===== RECORDS FOR THE EXERCISE =====
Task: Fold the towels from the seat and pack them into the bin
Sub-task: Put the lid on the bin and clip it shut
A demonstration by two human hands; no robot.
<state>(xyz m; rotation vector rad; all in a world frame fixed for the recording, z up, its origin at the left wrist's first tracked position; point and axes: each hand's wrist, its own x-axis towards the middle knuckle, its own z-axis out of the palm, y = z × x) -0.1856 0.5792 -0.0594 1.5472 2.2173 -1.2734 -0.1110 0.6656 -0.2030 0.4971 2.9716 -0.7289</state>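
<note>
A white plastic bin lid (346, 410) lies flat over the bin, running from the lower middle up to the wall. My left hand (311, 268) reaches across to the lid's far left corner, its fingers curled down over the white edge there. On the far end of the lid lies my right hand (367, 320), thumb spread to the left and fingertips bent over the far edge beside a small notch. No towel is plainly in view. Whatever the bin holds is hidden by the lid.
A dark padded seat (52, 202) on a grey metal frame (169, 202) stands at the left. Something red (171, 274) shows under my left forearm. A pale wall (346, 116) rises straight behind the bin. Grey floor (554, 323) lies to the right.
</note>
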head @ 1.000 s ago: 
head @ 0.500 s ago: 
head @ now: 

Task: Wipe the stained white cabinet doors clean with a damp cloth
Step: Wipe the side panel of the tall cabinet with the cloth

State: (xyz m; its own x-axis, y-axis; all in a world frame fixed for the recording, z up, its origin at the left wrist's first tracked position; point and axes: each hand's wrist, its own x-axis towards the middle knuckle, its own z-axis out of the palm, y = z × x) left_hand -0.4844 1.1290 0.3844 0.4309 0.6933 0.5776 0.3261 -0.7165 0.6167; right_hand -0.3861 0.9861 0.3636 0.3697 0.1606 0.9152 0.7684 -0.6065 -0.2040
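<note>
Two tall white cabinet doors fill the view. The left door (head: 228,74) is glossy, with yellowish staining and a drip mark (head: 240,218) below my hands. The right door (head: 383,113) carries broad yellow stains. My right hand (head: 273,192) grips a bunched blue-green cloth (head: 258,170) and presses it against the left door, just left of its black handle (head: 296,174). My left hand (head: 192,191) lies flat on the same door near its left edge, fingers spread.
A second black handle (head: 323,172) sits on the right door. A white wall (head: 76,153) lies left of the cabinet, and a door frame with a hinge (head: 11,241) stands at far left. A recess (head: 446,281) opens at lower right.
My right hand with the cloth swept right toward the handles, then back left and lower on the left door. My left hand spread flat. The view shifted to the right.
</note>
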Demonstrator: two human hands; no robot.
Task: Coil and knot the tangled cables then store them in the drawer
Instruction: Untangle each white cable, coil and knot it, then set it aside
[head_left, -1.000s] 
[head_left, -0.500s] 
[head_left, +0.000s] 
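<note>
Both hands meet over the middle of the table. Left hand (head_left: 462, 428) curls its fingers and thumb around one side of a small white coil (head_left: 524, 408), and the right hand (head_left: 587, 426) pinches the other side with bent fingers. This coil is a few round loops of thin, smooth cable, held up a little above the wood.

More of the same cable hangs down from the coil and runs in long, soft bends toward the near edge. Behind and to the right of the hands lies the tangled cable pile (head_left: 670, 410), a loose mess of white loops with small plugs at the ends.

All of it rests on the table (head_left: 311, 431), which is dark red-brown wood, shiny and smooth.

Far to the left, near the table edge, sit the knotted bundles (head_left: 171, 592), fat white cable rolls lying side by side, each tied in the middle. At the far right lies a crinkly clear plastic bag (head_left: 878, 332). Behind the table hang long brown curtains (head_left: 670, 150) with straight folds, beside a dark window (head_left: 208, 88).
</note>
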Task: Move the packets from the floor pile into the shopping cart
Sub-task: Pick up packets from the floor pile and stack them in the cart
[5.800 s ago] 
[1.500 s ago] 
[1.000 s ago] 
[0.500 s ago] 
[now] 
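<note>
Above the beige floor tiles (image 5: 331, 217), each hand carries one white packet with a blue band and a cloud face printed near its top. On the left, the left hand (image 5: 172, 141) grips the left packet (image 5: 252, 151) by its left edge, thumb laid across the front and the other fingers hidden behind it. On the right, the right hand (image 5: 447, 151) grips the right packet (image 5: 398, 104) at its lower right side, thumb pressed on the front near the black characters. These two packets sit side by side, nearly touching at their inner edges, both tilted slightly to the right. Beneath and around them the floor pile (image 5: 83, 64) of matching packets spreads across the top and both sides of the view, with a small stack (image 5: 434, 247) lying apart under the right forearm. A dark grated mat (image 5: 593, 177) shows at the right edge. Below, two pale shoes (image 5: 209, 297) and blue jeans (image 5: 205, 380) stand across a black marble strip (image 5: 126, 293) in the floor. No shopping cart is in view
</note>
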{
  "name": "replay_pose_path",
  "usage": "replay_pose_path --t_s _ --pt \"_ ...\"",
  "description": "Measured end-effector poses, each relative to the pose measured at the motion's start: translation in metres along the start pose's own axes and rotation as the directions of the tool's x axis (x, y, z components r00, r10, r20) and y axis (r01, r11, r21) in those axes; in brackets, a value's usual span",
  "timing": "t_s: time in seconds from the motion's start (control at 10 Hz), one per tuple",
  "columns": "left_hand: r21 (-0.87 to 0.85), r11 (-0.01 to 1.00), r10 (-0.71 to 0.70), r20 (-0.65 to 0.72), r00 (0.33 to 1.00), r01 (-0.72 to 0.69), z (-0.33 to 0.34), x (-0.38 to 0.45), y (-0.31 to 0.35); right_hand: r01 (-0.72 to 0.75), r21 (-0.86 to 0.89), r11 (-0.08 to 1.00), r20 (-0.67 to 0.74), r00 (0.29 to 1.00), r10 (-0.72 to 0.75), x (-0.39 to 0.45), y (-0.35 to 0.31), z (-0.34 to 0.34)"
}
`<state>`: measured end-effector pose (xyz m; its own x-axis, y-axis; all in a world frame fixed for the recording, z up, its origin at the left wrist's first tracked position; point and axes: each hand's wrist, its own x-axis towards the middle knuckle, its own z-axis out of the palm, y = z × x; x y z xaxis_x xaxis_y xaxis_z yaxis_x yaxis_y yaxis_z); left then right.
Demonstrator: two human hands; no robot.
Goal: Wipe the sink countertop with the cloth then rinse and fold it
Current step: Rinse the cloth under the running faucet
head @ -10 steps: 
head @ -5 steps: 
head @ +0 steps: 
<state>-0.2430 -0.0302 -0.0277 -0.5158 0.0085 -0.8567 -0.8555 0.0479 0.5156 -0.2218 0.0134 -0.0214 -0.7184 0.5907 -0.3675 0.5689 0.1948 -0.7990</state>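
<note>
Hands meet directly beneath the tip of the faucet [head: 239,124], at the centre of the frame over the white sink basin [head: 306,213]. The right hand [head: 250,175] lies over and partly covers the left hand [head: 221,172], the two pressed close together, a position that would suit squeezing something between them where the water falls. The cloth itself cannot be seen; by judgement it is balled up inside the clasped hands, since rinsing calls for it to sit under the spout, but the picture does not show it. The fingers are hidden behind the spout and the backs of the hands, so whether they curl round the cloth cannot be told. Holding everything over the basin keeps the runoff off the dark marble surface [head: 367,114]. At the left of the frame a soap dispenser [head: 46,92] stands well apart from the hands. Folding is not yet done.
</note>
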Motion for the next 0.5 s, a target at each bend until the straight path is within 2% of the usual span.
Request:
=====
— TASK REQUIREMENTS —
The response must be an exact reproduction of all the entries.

— ANSWER SECTION —
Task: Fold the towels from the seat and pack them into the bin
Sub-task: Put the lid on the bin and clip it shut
A demonstration by two human hands; no robot.
<state>(xyz m; rotation vector rad; all in a world frame fixed for the recording, z up, its origin at the left wrist's first tracked position; point and axes: each hand's wrist, its own x-axis towards the middle knuckle, its own z-axis out of the palm, y = z × x) -0.1856 0.5792 -0.0594 1.5472 2.2173 -1.2734 -0.1110 0.6656 -0.2030 0.4971 2.9716 -0.7289</state>
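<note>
A white plastic bin lid (346, 410) lies flat over the bin, running from the lower middle up to the wall. My left hand (311, 268) reaches across to the lid's far left corner, its fingers curled down over the white edge there. On the far end of the lid lies my right hand (367, 320), thumb spread to the left and fingertips bent over the far edge beside a small notch. No towel is plainly in view. Whatever the bin holds is hidden by the lid.
A dark padded seat (52, 202) on a grey metal frame (169, 202) stands at the left. Something red (171, 274) shows under my left forearm. A pale wall (346, 116) rises straight behind the bin. Grey floor (554, 323) lies to the right.
</note>
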head @ 1.000 s ago: 
head @ 0.500 s ago: 
head @ now: 

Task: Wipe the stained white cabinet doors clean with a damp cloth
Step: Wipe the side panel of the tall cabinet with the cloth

State: (xyz m; its own x-axis, y-axis; all in a world frame fixed for the recording, z up, its origin at the left wrist's first tracked position; point and axes: each hand's wrist, its own x-axis towards the middle knuckle, its own z-axis out of the palm, y = z × x) left_hand -0.4844 1.1290 0.3844 0.4309 0.6933 0.5776 0.3261 -0.7165 0.6167; right_hand -0.3861 0.9861 0.3636 0.3697 0.1606 0.9152 0.7684 -0.6065 -0.2040
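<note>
Two tall white cabinet doors fill the view. The left door (head: 228,74) is glossy, with yellowish staining and a drip mark (head: 240,218) below my hands. The right door (head: 383,113) carries broad yellow stains. My right hand (head: 273,192) grips a bunched blue-green cloth (head: 258,170) and presses it against the left door, just left of its black handle (head: 296,174). My left hand (head: 192,191) lies flat on the same door near its left edge, fingers spread.
A second black handle (head: 323,172) sits on the right door. A white wall (head: 76,153) lies left of the cabinet, and a door frame with a hinge (head: 11,241) stands at far left. A recess (head: 446,281) opens at lower right.
My right hand with the cloth swept right toward the handles, then back left and lower on the left door. My left hand spread flat. The view shifted to the right.
</note>
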Demonstrator: two human hands; no robot.
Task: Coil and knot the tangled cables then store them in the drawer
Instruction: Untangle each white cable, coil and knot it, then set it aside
[head_left, -1.000s] 
[head_left, -0.500s] 
[head_left, +0.000s] 
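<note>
Both hands meet over the middle of the table. Left hand (head_left: 462, 428) curls its fingers and thumb around one side of a small white coil (head_left: 524, 408), and the right hand (head_left: 587, 426) pinches the other side with bent fingers. This coil is a few round loops of thin, smooth cable, held up a little above the wood.

More of the same cable hangs down from the coil and runs in long, soft bends toward the near edge. Behind and to the right of the hands lies the tangled cable pile (head_left: 670, 410), a loose mess of white loops with small plugs at the ends.

All of it rests on the table (head_left: 311, 431), which is dark red-brown wood, shiny and smooth.

Far to the left, near the table edge, sit the knotted bundles (head_left: 171, 592), fat white cable rolls lying side by side, each tied in the middle. At the far right lies a crinkly clear plastic bag (head_left: 878, 332). Behind the table hang long brown curtains (head_left: 670, 150) with straight folds, beside a dark window (head_left: 208, 88).
</note>
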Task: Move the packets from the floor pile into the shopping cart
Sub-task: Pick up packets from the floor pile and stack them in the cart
[5.800 s ago] 
[1.500 s ago] 
[1.000 s ago] 
[0.500 s ago] 
[now] 
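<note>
Above the beige floor tiles (image 5: 331, 217), each hand carries one white packet with a blue band and a cloud face printed near its top. On the left, the left hand (image 5: 172, 141) grips the left packet (image 5: 252, 151) by its left edge, thumb laid across the front and the other fingers hidden behind it. On the right, the right hand (image 5: 447, 151) grips the right packet (image 5: 398, 104) at its lower right side, thumb pressed on the front near the black characters. These two packets sit side by side, nearly touching at their inner edges, both tilted slightly to the right. Beneath and around them the floor pile (image 5: 83, 64) of matching packets spreads across the top and both sides of the view, with a small stack (image 5: 434, 247) lying apart under the right forearm. A dark grated mat (image 5: 593, 177) shows at the right edge. Below, two pale shoes (image 5: 209, 297) and blue jeans (image 5: 205, 380) stand across a black marble strip (image 5: 126, 293) in the floor. No shopping cart is in view
</note>
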{
  "name": "replay_pose_path",
  "usage": "replay_pose_path --t_s _ --pt \"_ ...\"",
  "description": "Measured end-effector poses, each relative to the pose measured at the motion's start: translation in metres along the start pose's own axes and rotation as the directions of the tool's x axis (x, y, z components r00, r10, r20) and y axis (r01, r11, r21) in those axes; in brackets, a value's usual span",
  "timing": "t_s: time in seconds from the motion's start (control at 10 Hz), one per tuple",
  "columns": "left_hand: r21 (-0.87 to 0.85), r11 (-0.01 to 1.00), r10 (-0.71 to 0.70), r20 (-0.65 to 0.72), r00 (0.33 to 1.00), r01 (-0.72 to 0.69), z (-0.33 to 0.34), x (-0.38 to 0.45), y (-0.31 to 0.35); right_hand: r01 (-0.72 to 0.75), r21 (-0.86 to 0.89), r11 (-0.08 to 1.00), r20 (-0.67 to 0.74), r00 (0.29 to 1.00), r10 (-0.72 to 0.75), x (-0.39 to 0.45), y (-0.35 to 0.31), z (-0.34 to 0.34)"
}
`<state>`: measured end-effector pose (xyz m; its own x-axis, y-axis; all in a world frame fixed for the recording, z up, its origin at the left wrist's first tracked position; point and axes: each hand's wrist, its own x-axis towards the middle knuckle, its own z-axis out of the palm, y = z × x; x y z xaxis_x xaxis_y xaxis_z yaxis_x yaxis_y yaxis_z); left then right.
Demonstrator: two human hands; no robot.
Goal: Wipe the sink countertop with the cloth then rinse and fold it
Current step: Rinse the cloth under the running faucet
head @ -10 steps: 
head @ -5 steps: 
head @ +0 steps: 
<state>-0.2430 -0.0302 -0.0277 -0.5158 0.0085 -0.8567 -0.8555 0.0479 0.5156 -0.2218 0.0134 -0.0214 -0.7184 0.5907 -0.3675 0.5689 0.1948 -0.7990</state>
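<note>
Hands meet directly beneath the tip of the faucet [head: 239,124], at the centre of the frame over the white sink basin [head: 306,213]. The right hand [head: 250,175] lies over and partly covers the left hand [head: 221,172], the two pressed close together, a position that would suit squeezing something between them where the water falls. The cloth itself cannot be seen; by judgement it is balled up inside the clasped hands, since rinsing calls for it to sit under the spout, but the picture does not show it. The fingers are hidden behind the spout and the backs of the hands, so whether they curl round the cloth cannot be told. Holding everything over the basin keeps the runoff off the dark marble surface [head: 367,114]. At the left of the frame a soap dispenser [head: 46,92] stands well apart from the hands. Folding is not yet done.
</note>
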Motion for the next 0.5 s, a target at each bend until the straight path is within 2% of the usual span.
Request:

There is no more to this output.